What you need to do - All of the data is to be restated word for word.

Provided data -
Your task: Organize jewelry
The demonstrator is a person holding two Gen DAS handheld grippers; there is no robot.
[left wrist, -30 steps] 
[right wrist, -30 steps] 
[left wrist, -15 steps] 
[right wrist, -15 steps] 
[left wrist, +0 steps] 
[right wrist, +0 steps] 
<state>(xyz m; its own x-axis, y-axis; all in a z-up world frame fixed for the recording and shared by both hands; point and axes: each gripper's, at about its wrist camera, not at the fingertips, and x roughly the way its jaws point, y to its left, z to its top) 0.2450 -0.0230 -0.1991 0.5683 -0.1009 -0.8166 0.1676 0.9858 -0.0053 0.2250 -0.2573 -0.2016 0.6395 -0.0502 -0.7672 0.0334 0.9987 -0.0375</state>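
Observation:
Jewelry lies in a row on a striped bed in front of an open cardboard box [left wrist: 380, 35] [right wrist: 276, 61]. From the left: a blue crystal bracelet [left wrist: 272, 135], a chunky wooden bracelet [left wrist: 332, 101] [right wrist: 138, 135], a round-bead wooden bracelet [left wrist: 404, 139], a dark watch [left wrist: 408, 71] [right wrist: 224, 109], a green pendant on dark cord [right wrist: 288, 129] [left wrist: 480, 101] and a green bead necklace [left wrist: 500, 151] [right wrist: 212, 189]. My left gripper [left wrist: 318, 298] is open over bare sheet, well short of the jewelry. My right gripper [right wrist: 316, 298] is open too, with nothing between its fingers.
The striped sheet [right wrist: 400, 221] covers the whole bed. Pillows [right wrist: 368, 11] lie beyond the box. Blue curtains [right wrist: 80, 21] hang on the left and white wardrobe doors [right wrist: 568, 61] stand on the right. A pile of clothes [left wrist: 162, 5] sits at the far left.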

Response area -
Your task: Organize jewelry
The demonstrator is a person holding two Gen DAS handheld grippers; there is no robot.
[left wrist, -30 steps] 
[right wrist, -30 steps] 
[left wrist, -15 steps] 
[right wrist, -15 steps] 
[left wrist, +0 steps] 
[right wrist, +0 steps] 
<state>(xyz m; its own x-axis, y-axis; all in a z-up world frame fixed for the recording and shared by both hands; point and axes: each gripper's, at about its wrist camera, not at the fingertips, and x roughly the way its jaws point, y to its left, z to its top) 0.2450 -0.0230 -0.1991 0.5683 -0.1009 -0.8166 0.1676 0.9858 -0.0053 0.2250 -0.2573 -0.2016 0.6395 -0.0502 -0.7672 0.0334 0.9987 -0.0375</state>
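Observation:
Jewelry lies in a row on a striped bed in front of an open cardboard box [left wrist: 380, 35] [right wrist: 276, 61]. From the left: a blue crystal bracelet [left wrist: 272, 135], a chunky wooden bracelet [left wrist: 332, 101] [right wrist: 138, 135], a round-bead wooden bracelet [left wrist: 404, 139], a dark watch [left wrist: 408, 71] [right wrist: 224, 109], a green pendant on dark cord [right wrist: 288, 129] [left wrist: 480, 101] and a green bead necklace [left wrist: 500, 151] [right wrist: 212, 189]. My left gripper [left wrist: 318, 298] is open over bare sheet, well short of the jewelry. My right gripper [right wrist: 316, 298] is open too, with nothing between its fingers.
The striped sheet [right wrist: 400, 221] covers the whole bed. Pillows [right wrist: 368, 11] lie beyond the box. Blue curtains [right wrist: 80, 21] hang on the left and white wardrobe doors [right wrist: 568, 61] stand on the right. A pile of clothes [left wrist: 162, 5] sits at the far left.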

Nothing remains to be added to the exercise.